In deze zaak heeft de kantonrechter van de Rechtbank Zeeland-West-Brabant op 13 september 2023 uitspraak gedaan in een geschil tussen [eiser], de meerderjarige zoon van een overleden huurder, en Stichting Leystromen, de verhuurder. [Eiser] vorderde de voortzetting van de huurovereenkomst van de woning waarin hij tijdelijk verbleef na het overlijden van zijn moeder. Hij stelde dat hij zijn hoofdverblijf in de woning had en dat er sprake was van een duurzame gemeenschappelijke huishouding met zijn moeder. De verhuurder, Leystromen, betwistte deze claims en stelde dat [eiser] niet voldeed aan de voorwaarden van artikel 7:268 van het Burgerlijk Wetboek, dat de voortzetting van de huur na het overlijden van de huurder regelt.
De kantonrechter heeft de vorderingen van [eiser] afgewezen. De rechter oordeelde dat [eiser] niet voldoende had aangetoond dat hij zijn hoofdverblijf in de woning had. Er waren aanwijzingen dat hij gedurende langere periodes op andere adressen was ingeschreven, wat in strijd was met zijn stelling dat hij altijd in de woning had gewoond. De rechter concludeerde dat [eiser] niet voldeed aan de vereisten van artikel 7:268 BW, waardoor zijn vordering tot voortzetting van de huurovereenkomst niet kon worden toegewezen.

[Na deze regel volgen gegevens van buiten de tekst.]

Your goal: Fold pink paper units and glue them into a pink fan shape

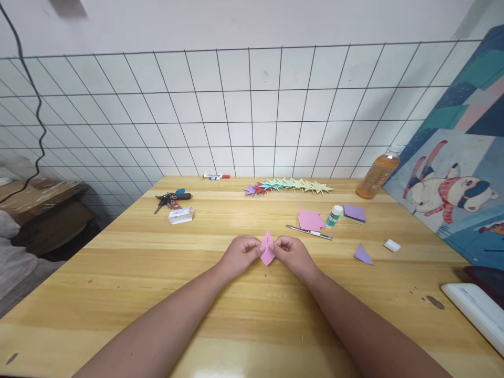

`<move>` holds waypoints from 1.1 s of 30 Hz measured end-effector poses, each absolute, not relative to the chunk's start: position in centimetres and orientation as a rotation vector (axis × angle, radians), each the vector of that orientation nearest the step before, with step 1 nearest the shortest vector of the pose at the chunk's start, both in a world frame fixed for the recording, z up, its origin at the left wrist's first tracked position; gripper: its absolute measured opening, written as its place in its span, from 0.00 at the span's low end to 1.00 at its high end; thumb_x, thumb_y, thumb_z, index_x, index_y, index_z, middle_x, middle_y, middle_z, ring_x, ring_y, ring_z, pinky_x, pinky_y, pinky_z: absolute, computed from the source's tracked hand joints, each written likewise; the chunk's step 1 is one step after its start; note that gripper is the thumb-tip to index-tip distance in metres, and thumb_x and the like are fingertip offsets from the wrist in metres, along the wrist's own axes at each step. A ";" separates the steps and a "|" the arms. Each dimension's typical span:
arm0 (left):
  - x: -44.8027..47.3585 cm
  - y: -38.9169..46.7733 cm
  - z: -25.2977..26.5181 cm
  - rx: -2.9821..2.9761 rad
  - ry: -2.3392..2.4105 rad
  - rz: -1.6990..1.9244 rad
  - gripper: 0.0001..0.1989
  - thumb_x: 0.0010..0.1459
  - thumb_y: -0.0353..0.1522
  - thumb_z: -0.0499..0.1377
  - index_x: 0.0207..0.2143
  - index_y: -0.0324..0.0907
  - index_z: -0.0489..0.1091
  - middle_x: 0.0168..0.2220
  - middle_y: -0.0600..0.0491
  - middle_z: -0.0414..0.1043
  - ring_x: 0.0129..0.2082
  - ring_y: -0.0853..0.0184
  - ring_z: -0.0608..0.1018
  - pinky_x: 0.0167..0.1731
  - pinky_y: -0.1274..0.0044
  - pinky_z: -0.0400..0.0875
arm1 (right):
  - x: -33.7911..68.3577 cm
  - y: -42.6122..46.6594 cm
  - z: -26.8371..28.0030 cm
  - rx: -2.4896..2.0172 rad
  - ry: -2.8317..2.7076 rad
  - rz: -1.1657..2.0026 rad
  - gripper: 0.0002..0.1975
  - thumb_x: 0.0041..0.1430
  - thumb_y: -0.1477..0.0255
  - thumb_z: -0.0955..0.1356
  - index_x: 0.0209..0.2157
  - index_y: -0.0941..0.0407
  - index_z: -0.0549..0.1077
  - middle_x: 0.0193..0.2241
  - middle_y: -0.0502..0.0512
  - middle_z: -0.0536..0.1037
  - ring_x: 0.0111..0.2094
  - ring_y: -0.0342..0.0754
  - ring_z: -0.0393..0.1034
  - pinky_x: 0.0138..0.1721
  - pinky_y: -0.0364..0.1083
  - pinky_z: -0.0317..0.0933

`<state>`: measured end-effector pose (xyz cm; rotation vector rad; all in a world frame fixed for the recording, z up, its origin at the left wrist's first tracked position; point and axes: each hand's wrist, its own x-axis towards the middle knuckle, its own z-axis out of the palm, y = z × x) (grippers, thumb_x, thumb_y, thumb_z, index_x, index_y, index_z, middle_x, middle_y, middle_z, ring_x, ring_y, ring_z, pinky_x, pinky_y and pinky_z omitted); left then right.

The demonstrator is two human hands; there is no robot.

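Between my two hands is a folded piece of pink origami paper (268,253), diamond-shaped with a crease down its upper half. My left hand (241,254) pinches its left corner between thumb and fingers. On the opposite corner, my right hand (294,255) grips it the same way. Just beyond my right hand lie a craft knife (309,232) and a stack of pink paper (311,220). A glue stick (334,216) stands tilted-looking beside that stack. Farther right are a stack of purple paper (354,212) and a folded purple paper triangle (364,254).
A row of folded multicoloured paper pieces (289,185) lies along the back edge. Keys (172,198), a small white box (180,215) and markers (216,177) are at back left. To the right are a drink bottle (378,173), an eraser (392,245) and a white device (476,310).
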<state>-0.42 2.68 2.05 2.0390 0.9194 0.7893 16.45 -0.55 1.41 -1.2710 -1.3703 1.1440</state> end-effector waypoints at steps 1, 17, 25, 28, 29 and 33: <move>-0.4 2.7 2.0 2.040 0.915 0.790 0.15 0.55 0.37 0.53 0.24 0.38 0.73 0.23 0.53 0.68 0.26 0.70 0.70 0.30 0.80 0.61 | 16.5 -0.5 1.4 -1.279 -1.366 1.144 0.13 0.45 0.64 0.67 0.18 0.59 0.66 0.18 0.46 0.66 0.21 0.39 0.58 0.24 0.40 0.53; -0.5 2.6 1.7 1.878 0.946 0.801 0.13 0.50 0.39 0.57 0.28 0.39 0.74 0.28 0.51 0.74 0.30 0.66 0.73 0.33 0.78 0.64 | 16.8 -0.5 1.6 -1.240 -1.319 1.274 0.12 0.44 0.64 0.69 0.21 0.59 0.70 0.22 0.49 0.72 0.24 0.41 0.63 0.29 0.41 0.57; -0.3 2.6 1.2 1.839 0.994 0.759 0.13 0.49 0.40 0.57 0.26 0.38 0.73 0.26 0.51 0.73 0.28 0.67 0.73 0.30 0.78 0.64 | 16.9 -0.4 1.2 -1.273 -1.380 1.228 0.12 0.45 0.64 0.68 0.20 0.59 0.70 0.20 0.48 0.71 0.23 0.40 0.62 0.28 0.40 0.56; -0.3 2.4 1.6 1.773 0.936 0.806 0.13 0.50 0.39 0.57 0.28 0.38 0.71 0.26 0.52 0.72 0.28 0.68 0.72 0.30 0.79 0.65 | 17.0 -0.5 1.1 -1.285 -1.416 1.231 0.12 0.44 0.64 0.68 0.20 0.59 0.70 0.20 0.48 0.70 0.22 0.40 0.61 0.27 0.40 0.55; -0.3 2.3 1.8 1.749 0.925 0.837 0.13 0.50 0.39 0.56 0.29 0.38 0.71 0.27 0.52 0.72 0.28 0.68 0.72 0.30 0.79 0.65 | 16.9 -0.5 1.1 -1.292 -1.432 1.233 0.12 0.44 0.64 0.68 0.20 0.59 0.70 0.19 0.48 0.70 0.22 0.40 0.60 0.26 0.40 0.55; -0.3 2.3 2.3 1.730 0.961 0.940 0.11 0.51 0.38 0.56 0.29 0.38 0.70 0.27 0.52 0.71 0.29 0.68 0.71 0.32 0.79 0.65 | 16.6 -0.8 1.1 -1.332 -1.529 1.214 0.12 0.43 0.64 0.69 0.18 0.59 0.71 0.16 0.47 0.68 0.19 0.39 0.57 0.22 0.39 0.52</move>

In reconventie vorderde Leystromen de ontruiming van de woning, wat door de kantonrechter werd toegewezen. [Eiser] werd veroordeeld om de woning binnen twee weken te ontruimen en een gebruiksvergoeding te betalen. De proceskosten werden eveneens aan [eiser] opgelegd, aangezien hij in zowel conventie als reconventie ongelijk kreeg. De rechter verklaarde de veroordelingen uitvoerbaar bij voorraad, wat betekent dat [eiser] onmiddellijk aan de uitspraak moest voldoen, ondanks mogelijke hoger beroep.